Наконец, Алексею Александровичу сделали царский подарок - вручили целое полено свернутых туго городских и областных газет. На первых полосах поверху шли жирные заголовки:
"СВОБОДУ РУССКОМУ УЧЕНОМУ!"
"ШПИОНЫ"XXI ВЕКА".
"ПРЕЗИДЕНТ РОССИИ И КИТАЙСКИЙ ВОЖДЬ ПОДПИСЫВАЮТ ДОГОВОР О СОВМЕСТНЫХ РАБОТАХ В КОСМОСЕ, А МЕСТНЫЕ ГОРЕ-ЧЕКИСТЫ ХОТЯТ БЫТЬ ПРАВОВЕРНЕЕ ПАПЫ!"
Все-таки впечатляет. Лет десять назад и помыслить о таких публикациях было нельзя.
- Держи хвост пистолетом! - сказал амбал с золотой цепью. - Когда такая слава, прибить не посмеют.
- Какая слава... - скривился Алексей Александрович.
- А как же не слава? Послушай. - Амбал кивнул в сторону темного окна.
И надо же, откуда-то издали, с улиц донесся звериный рев:
- Свято-ого запря-ятали в гро-об!.. Вы, свободы, гения и славы палачи!.. Александрыч, держись!

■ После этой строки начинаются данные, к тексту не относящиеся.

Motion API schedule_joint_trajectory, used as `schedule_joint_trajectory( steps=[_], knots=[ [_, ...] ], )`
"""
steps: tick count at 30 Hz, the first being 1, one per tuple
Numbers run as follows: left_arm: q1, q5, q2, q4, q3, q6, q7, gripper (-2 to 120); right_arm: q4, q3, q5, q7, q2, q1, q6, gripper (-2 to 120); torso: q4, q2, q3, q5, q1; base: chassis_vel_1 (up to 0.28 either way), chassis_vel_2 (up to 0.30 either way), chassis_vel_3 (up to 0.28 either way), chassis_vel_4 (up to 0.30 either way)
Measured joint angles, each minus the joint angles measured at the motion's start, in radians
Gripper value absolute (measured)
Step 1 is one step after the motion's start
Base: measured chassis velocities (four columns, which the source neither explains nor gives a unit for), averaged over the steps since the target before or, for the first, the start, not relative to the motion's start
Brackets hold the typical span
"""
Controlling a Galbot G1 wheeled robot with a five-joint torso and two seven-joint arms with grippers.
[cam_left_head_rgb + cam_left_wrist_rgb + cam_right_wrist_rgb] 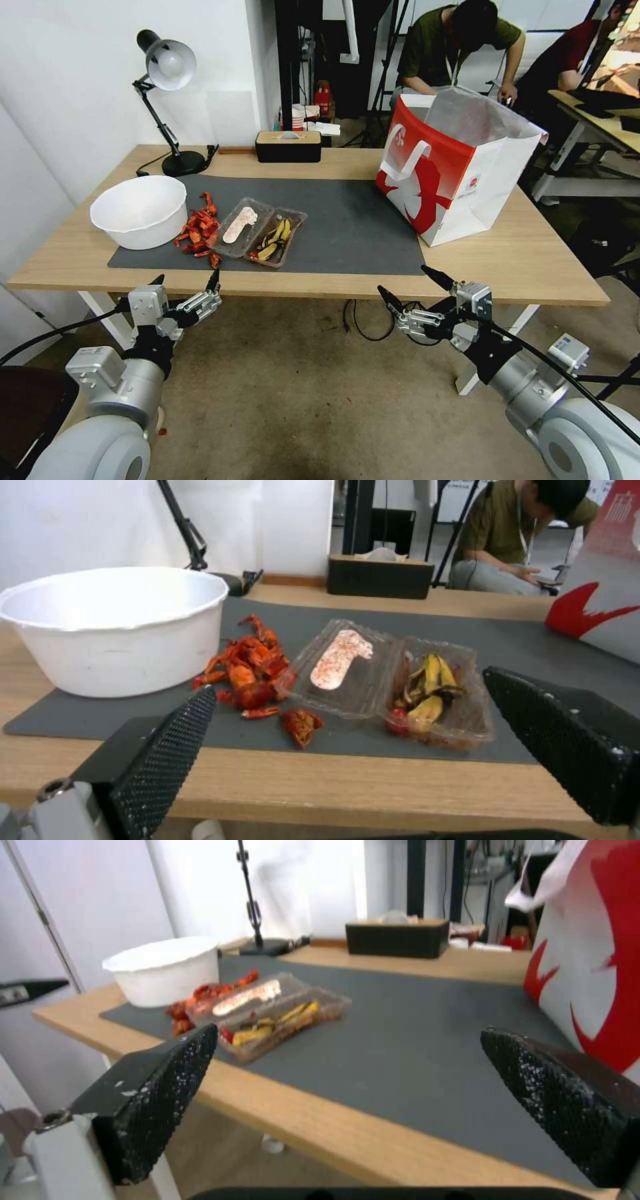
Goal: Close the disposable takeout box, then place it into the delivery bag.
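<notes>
The clear takeout box lies open on the dark mat, one half holding a pale pink piece, the other yellow-brown food; the wrist views show it too. At the table's right stands the delivery bag, red-fronted with white sides, its mouth open and silvery lining showing. My left gripper hangs open below the table's front edge, in front of the box. Open as well, my right gripper is below the front edge, nearer the bag. Each wrist view shows its own wide-apart fingers.
A white round bowl sits at the mat's left, with red crayfish shells piled between it and the box. A desk lamp and a black tissue box stand along the back edge. People work behind the table.
</notes>
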Motion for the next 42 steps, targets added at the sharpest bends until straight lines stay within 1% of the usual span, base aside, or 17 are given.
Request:
schedule_joint_trajectory(
  steps=[2, 5, 13, 21, 24, 25, 28, 29, 31, 32, 34, 36, 37, 39, 40, 41, 42],
  knots=[
    [0.001, 0.029, -0.006, 0.016, 0.007, -0.030, 0.008, 100, -0.012, -0.001, 0.011, -0.001, -0.008, 0.006, 0.028, 100, 0.0001, 0.000, 0.000, 0.0001, 0.000, 0.000, 0.000, 0.000, 0.000],
    [0.001, 0.046, -0.009, 0.027, 0.010, -0.053, 0.016, 100, -0.024, -0.003, 0.021, -0.001, -0.015, 0.013, 0.044, 100, 0.0000, 0.000, 0.000, -0.0001, 0.000, 0.000, 0.000, 0.000, 0.000],
    [0.006, 0.046, -0.011, 0.022, 0.001, -0.059, 0.018, 100, -0.048, -0.024, 0.035, 0.003, -0.043, 0.053, 0.060, 100, 0.0001, 0.000, 0.000, 0.0000, 0.000, 0.000, 0.000, 0.000, 0.000],
    [0.007, 0.052, -0.014, 0.023, -0.014, -0.095, 0.036, 100, -0.102, -0.070, 0.086, 0.011, -0.090, 0.115, 0.112, 100, -0.0003, 0.000, 0.000, 0.0000, 0.000, 0.000, 0.000, 0.000, 0.000],
    [0.014, 0.048, -0.016, 0.022, -0.024, -0.095, 0.036, 100, -0.161, -0.132, 0.112, 0.024, -0.150, 0.213, 0.124, 100, 0.0000, 0.000, 0.000, 0.0002, 0.000, 0.000, 0.000, 0.000, 0.000],
    [0.014, 0.048, -0.016, 0.022, -0.024, -0.095, 0.036, 100, -0.161, -0.132, 0.112, 0.024, -0.150, 0.213, 0.124, 100, 0.0000, 0.000, 0.000, 0.0002, 0.000, 0.000, 0.000, 0.000, 0.000],
    [0.021, 0.048, -0.016, 0.018, -0.034, -0.095, 0.035, 100, -0.222, -0.237, 0.159, 0.058, -0.240, 0.352, 0.113, 100, 0.0001, 0.000, 0.000, 0.0001, 0.000, 0.000, 0.000, 0.000, 0.000],
    [0.021, 0.048, -0.016, 0.018, -0.034, -0.095, 0.035, 100, -0.222, -0.237, 0.159, 0.058, -0.240, 0.352, 0.113, 100, 0.0001, 0.000, 0.000, 0.0001, 0.000, 0.000, 0.000, 0.000, 0.000],
    [0.025, 0.048, -0.018, 0.016, -0.040, -0.095, 0.034, 100, -0.243, -0.324, 0.211, 0.106, -0.292, 0.453, 0.085, 100, 0.0000, 0.000, 0.000, 0.0000, 0.000, 0.000, 0.000, 0.000, 0.000],
    [0.025, 0.048, -0.018, 0.016, -0.040, -0.095, 0.034, 100, -0.243, -0.324, 0.211, 0.106, -0.292, 0.453, 0.085, 100, 0.0000, 0.000, 0.000, 0.0000, 0.000, 0.000, 0.000, 0.000, 0.000],
    [0.031, 0.048, -0.025, 0.014, -0.046, -0.095, 0.033, 100, -0.250, -0.432, 0.262, 0.232, -0.329, 0.585, 0.023, 100, 0.0006, 0.000, 0.000, -0.0003, 0.000, 0.000, 0.000, 0.000, 0.000],
    [0.038, 0.052, -0.031, 0.009, -0.050, -0.095, 0.033, 100, -0.250, -0.514, 0.307, 0.362, -0.346, 0.686, -0.048, 100, 0.0002, 0.000, 0.000, -0.0001, 0.000, 0.000, 0.000, 0.000, 0.000],
    [0.038, 0.052, -0.031, 0.009, -0.050, -0.095, 0.033, 100, -0.250, -0.514, 0.307, 0.362, -0.346, 0.686, -0.048, 100, 0.0002, 0.000, 0.000, -0.0001, 0.000, 0.000, 0.000, 0.000, 0.000],
    [0.045, 0.057, -0.040, 0.005, -0.053, -0.095, 0.033, 100, -0.247, -0.596, 0.412, 0.511, -0.349, 0.789, -0.137, 100, 0.0001, 0.000, 0.000, -0.0003, 0.000, 0.000, 0.000, 0.000, 0.000],
    [0.050, 0.061, -0.044, 0.002, -0.054, -0.095, 0.033, 100, -0.251, -0.640, 0.469, 0.595, -0.341, 0.839, -0.171, 100, -0.0002, 0.000, 0.000, -0.0002, 0.000, 0.000, 0.000, 0.000, 0.000],
    [0.053, 0.063, -0.047, 0.000, -0.055, -0.095, 0.033, 100, -0.257, -0.668, 0.504, 0.652, -0.332, 0.872, -0.185, 100, 0.0001, 0.000, 0.000, 0.0000, 0.000, 0.000, 0.000, 0.000, 0.000],
    [0.053, 0.063, -0.047, 0.000, -0.055, -0.095, 0.033, 100, -0.257, -0.668, 0.504, 0.652, -0.332, 0.872, -0.185, 100, 0.0001, 0.000, 0.000, 0.0000, 0.000, 0.000, 0.000, 0.000, 0.000]
  ],
)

Господи, Кукушкин! Зря он, еще арестуют.
- Проведи-ите меня-я. Проведи-ите меня к нему... Я хочу ви-идеть этого человека...

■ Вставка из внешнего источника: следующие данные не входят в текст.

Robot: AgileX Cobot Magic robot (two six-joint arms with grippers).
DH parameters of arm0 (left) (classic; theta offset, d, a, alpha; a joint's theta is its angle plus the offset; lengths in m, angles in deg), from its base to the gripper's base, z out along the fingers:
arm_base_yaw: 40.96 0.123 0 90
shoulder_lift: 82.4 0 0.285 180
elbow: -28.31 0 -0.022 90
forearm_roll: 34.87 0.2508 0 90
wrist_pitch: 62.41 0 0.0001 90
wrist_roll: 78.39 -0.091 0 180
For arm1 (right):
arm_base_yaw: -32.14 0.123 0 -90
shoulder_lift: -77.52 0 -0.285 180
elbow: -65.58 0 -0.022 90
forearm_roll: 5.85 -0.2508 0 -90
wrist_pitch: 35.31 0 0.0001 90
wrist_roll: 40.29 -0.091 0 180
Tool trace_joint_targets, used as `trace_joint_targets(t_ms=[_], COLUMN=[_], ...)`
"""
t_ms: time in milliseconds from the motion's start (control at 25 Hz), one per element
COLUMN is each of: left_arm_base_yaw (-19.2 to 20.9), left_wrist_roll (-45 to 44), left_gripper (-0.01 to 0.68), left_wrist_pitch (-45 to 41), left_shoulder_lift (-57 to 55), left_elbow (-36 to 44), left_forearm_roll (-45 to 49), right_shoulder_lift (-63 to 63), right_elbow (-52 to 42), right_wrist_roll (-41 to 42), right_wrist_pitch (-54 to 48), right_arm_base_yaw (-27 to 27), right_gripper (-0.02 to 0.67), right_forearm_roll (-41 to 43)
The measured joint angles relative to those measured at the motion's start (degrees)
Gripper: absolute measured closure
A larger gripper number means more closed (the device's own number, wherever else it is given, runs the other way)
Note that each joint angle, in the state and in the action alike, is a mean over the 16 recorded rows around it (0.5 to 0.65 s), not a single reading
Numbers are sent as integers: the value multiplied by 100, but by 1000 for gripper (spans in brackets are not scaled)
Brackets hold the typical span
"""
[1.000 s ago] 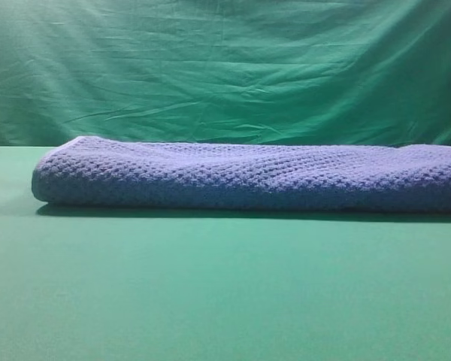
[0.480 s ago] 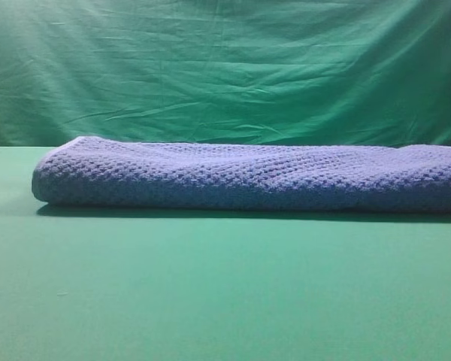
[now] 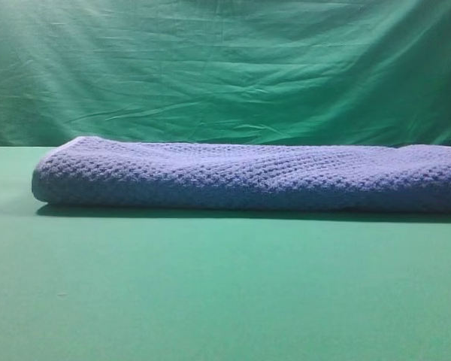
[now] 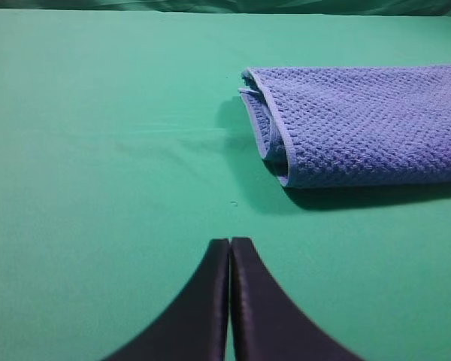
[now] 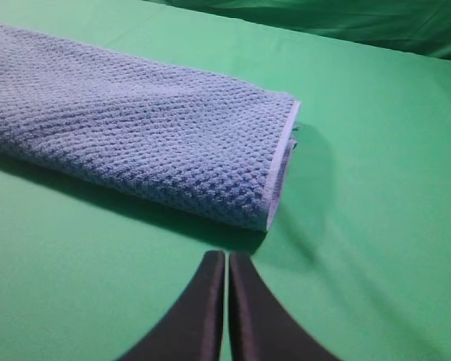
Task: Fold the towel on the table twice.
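Blue-grey towel [image 3: 248, 177] folded on green table [image 3: 225, 293].

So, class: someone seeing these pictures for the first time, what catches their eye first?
The blue-grey waffle towel stands out, lying already folded into a long thick bundle across the green table. Next come the dark grippers: the left gripper and right gripper are both shut, each just short of a towel end, touching nothing.

in the high view the towel [image 3: 248, 177] runs off the right edge, so its right end is cut off there. the left wrist view cuts it at the right edge too, and the right wrist view at the left edge. how many layers it holds cannot be told.
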Motion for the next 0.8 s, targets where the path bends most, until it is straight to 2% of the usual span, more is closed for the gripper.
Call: trace_joint_targets(t_ms=[520, 800], left_arm_base_yaw=[498, 580], left_wrist_roll=[0, 0], left_gripper=[673, 673], left_wrist_pitch=[-8, -9], left_shoulder_lift=[86, 86], left_elbow=[0, 0], left_forearm_roll=[0, 0], right_shoulder_lift=[-215, -215], right_elbow=[0, 0], right_wrist_roll=[5, 5], right_wrist_pitch=[-20, -22], right_arm_base_yaw=[-52, -55], right_gripper=[649, 649], right_forearm_roll=[-29, -30])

- Есенина читает, - растерянно пробормотал профессор.
- Знаем! - коротко отозвался "с цепями на ногах", в украинской расшитой рубашке. Глянув на дверь, громко запел:
- Счастлив я, что цаловал я женщин,
Мял цветы, валялся на траве
И звер-рье, как братьев наших меньших,
Никогда не бил по голове...
Алексей Александрович прежде не особенно любил стихи Есенина, они ему казались сусальными, слишком раскрашенными. Но строчки: "Оттого и дороги мне люди, что живут со мною на земле..." - здесь, в тюрьме, раскрылись вдруг иначе. А ведь, в самом деле, там, куда мы уйдем, не цветут чащи, "не звенит лебяжьей шеей рожь". Вот и дороги все, кто рядом с тобой еще жив.

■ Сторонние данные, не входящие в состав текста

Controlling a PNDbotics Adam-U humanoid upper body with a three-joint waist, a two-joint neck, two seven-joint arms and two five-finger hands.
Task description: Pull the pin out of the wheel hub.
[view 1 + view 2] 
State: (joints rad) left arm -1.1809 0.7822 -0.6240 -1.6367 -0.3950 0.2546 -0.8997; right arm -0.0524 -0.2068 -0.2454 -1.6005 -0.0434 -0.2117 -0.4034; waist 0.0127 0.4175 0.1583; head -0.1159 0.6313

Все те, с кем он сидит в камере, в кого круглые сутки уставлен невидимый чужой глаз, для кого из железной двери три раза в сутки с лязгом отпадает столик, как скатерть-самобранка, и кому из коридора подают хлеб, кашу, в огромном чайнике кипяток, хотя у соседа с золотой цепью имеется свой кипятильник, - каким-то образом разрешили... Но дороги не только те, кто с тобой рядом в СИЗО.
"Почему же я так мало обнимал сына, не говорил с ним о вещах более серьезных, чем мотороллер или кожаная куртка? О вечности, о хаосе, о живом веществе? О любви, да, почему нет? О девушках, о поэзии, рыцарском кодексе чести, о жертвенности? И почему так мало общался с матушкой? И даже с Брониславой... Ведь и ее, культурно неотесанную, но сильную, страстную, можно хоть как-то было образовать, чтобы она не вызывала недоумение у окружающих... Дело даже не в том, что она, как говорится, бросает некую тень на меня... Случаются же минуты раскаяния у нее после очередного идиотского поступка, значит, идет внутри ее души борьба. И даже если ты любишь Савраскину, что же, у тебя настолько узка душа, что не можешь по-человечески вести себя с Брониславой? Постель - это еще не близость... Особенно пьяная постель... Скотный двор... Когда ты в последний раз с ней на концерт симфонического оркестра ходил? А у нее, между прочим, неплохой слух. Прокрутив упрямо раза три дома Патетическую симфонию Чайковского, готовясь к походу в филармонию, она после концерта вполне точно отметила, что скрипки во вступлении сфальшивили...
А ученики твои? Ваня Гуртовой, который восхитил тебя еще во времена своей учебы в университете, - молчун, предельно скромный мальчик. А вот спросишь - поднимется, одернет пиджачок (или что-то вроде френча он тогда носил) и негромко объяснит наилучшее решение задачи... А Женя Коровин, бородатый выпивоха, холостяк, пропахший плесенью, как старый гриб?.. Молчит-молчит, пыхтит-пыхтит и вдруг такую потрясающую мысль выскажет... А Живило Артем мастер на все руки. Мгновенно соображает, красив, не без самоуверенности, конечно... Давно ли ты с ним говорил? А ведь когда он был твоим аспирантом, как вы грандиозно фантазировали о вариантах зарождения жизни в космосе...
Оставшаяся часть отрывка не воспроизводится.